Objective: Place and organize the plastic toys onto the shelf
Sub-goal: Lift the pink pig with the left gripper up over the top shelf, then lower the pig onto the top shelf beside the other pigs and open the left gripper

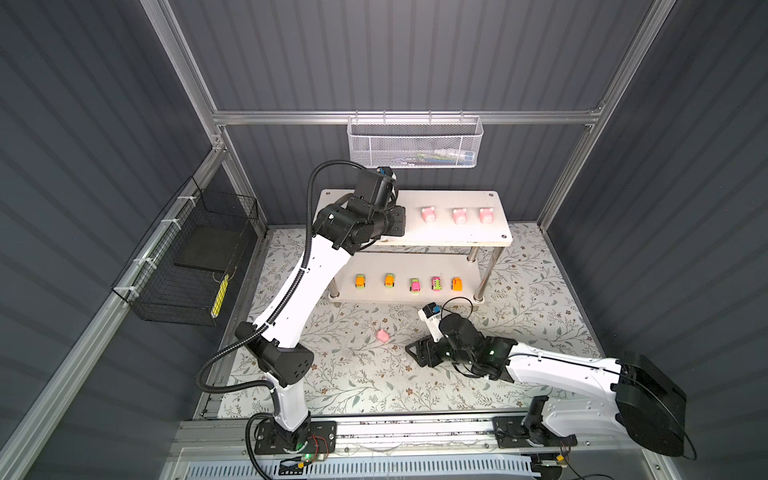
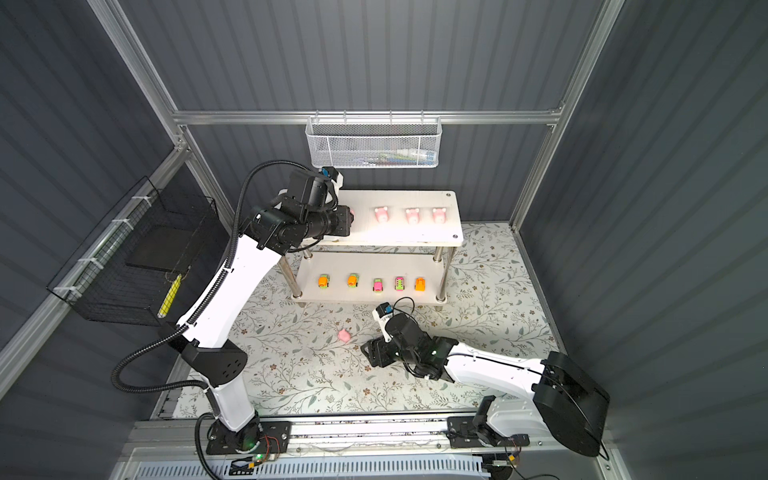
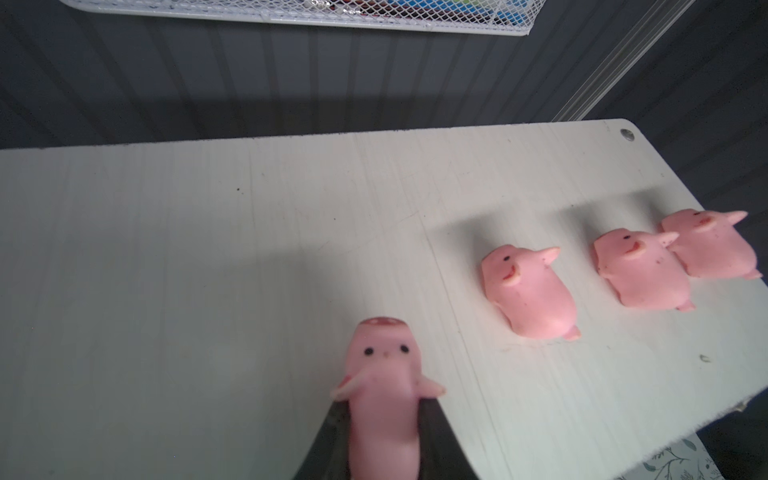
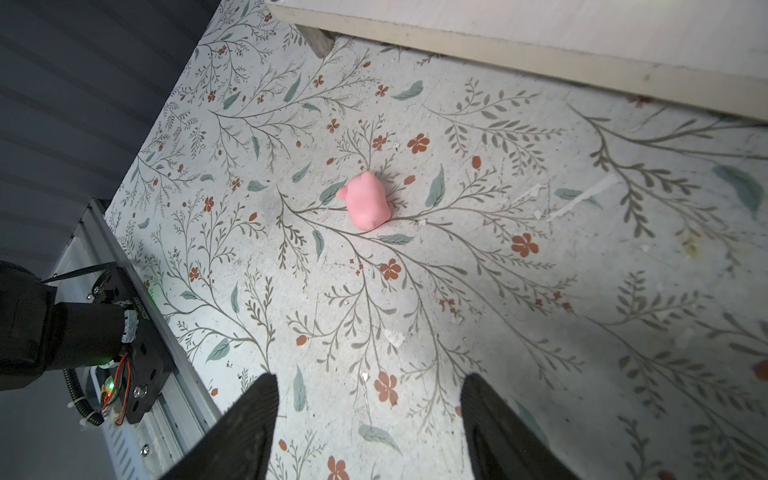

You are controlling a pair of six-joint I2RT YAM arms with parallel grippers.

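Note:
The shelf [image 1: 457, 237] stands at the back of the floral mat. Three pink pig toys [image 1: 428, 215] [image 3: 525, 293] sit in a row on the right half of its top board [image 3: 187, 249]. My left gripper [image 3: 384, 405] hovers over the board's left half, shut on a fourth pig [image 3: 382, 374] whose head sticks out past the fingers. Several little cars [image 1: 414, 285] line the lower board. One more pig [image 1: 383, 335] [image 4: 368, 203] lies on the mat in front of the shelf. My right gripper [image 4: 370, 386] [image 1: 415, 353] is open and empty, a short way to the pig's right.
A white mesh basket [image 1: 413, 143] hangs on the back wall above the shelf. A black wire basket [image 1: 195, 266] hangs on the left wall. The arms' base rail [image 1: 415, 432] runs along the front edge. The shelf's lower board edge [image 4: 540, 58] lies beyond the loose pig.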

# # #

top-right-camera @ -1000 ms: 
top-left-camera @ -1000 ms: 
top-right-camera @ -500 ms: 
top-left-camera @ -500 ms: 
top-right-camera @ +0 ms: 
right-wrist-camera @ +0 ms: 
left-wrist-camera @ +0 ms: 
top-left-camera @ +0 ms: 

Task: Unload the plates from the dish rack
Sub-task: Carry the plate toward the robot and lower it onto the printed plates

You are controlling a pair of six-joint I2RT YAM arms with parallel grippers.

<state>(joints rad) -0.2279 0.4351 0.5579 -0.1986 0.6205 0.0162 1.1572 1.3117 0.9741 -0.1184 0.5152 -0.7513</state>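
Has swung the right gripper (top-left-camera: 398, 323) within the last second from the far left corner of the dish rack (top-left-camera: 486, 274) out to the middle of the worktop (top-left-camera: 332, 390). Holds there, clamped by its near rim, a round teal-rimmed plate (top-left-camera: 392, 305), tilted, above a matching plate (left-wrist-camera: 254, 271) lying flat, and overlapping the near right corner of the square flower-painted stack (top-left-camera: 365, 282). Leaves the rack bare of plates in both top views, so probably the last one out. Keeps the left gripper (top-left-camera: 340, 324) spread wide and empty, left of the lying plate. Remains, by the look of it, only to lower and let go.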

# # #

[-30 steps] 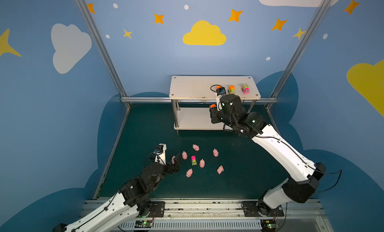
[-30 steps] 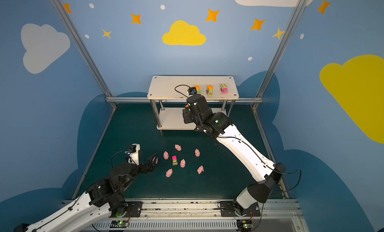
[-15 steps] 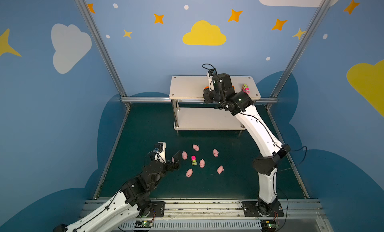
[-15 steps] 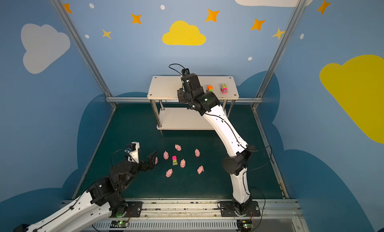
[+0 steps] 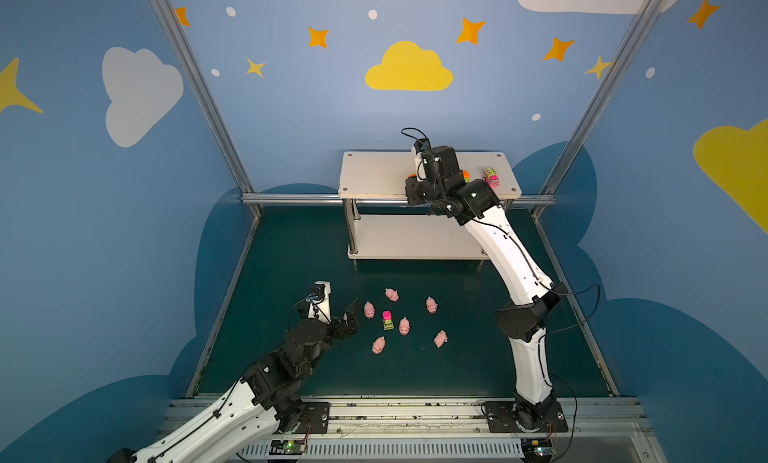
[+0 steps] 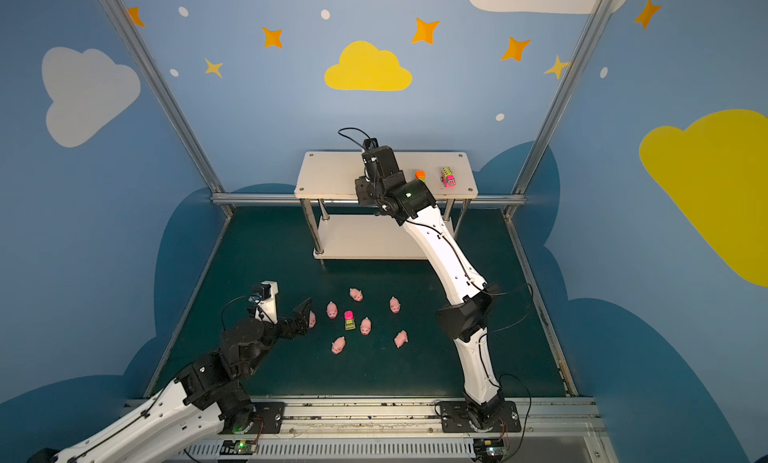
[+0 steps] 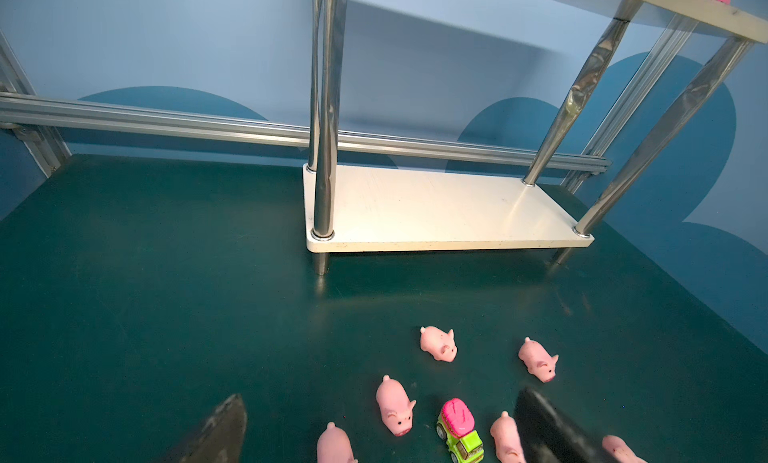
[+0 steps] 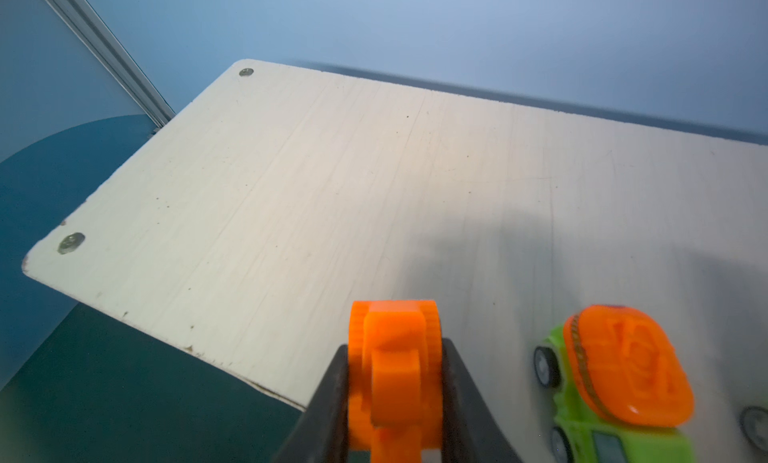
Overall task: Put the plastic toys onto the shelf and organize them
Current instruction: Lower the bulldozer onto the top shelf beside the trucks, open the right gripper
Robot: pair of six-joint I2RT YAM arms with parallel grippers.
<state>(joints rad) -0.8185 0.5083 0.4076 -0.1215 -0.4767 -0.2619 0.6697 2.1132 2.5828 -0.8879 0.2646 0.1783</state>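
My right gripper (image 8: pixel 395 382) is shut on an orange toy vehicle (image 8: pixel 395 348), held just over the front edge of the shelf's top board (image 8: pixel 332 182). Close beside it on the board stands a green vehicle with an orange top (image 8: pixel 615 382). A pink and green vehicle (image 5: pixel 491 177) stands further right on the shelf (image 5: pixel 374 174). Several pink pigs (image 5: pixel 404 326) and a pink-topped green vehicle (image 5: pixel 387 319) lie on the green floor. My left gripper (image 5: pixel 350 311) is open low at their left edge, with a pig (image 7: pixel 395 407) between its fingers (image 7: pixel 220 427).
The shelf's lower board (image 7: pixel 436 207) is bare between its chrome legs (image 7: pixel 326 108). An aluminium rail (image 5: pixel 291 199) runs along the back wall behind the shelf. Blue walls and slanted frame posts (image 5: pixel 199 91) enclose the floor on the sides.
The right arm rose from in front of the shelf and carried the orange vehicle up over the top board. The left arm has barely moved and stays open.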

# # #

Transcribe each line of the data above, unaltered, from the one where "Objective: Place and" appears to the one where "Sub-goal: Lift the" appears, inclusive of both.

• _RESULT_:
Objective: Place and organize the plastic toys onto the shelf
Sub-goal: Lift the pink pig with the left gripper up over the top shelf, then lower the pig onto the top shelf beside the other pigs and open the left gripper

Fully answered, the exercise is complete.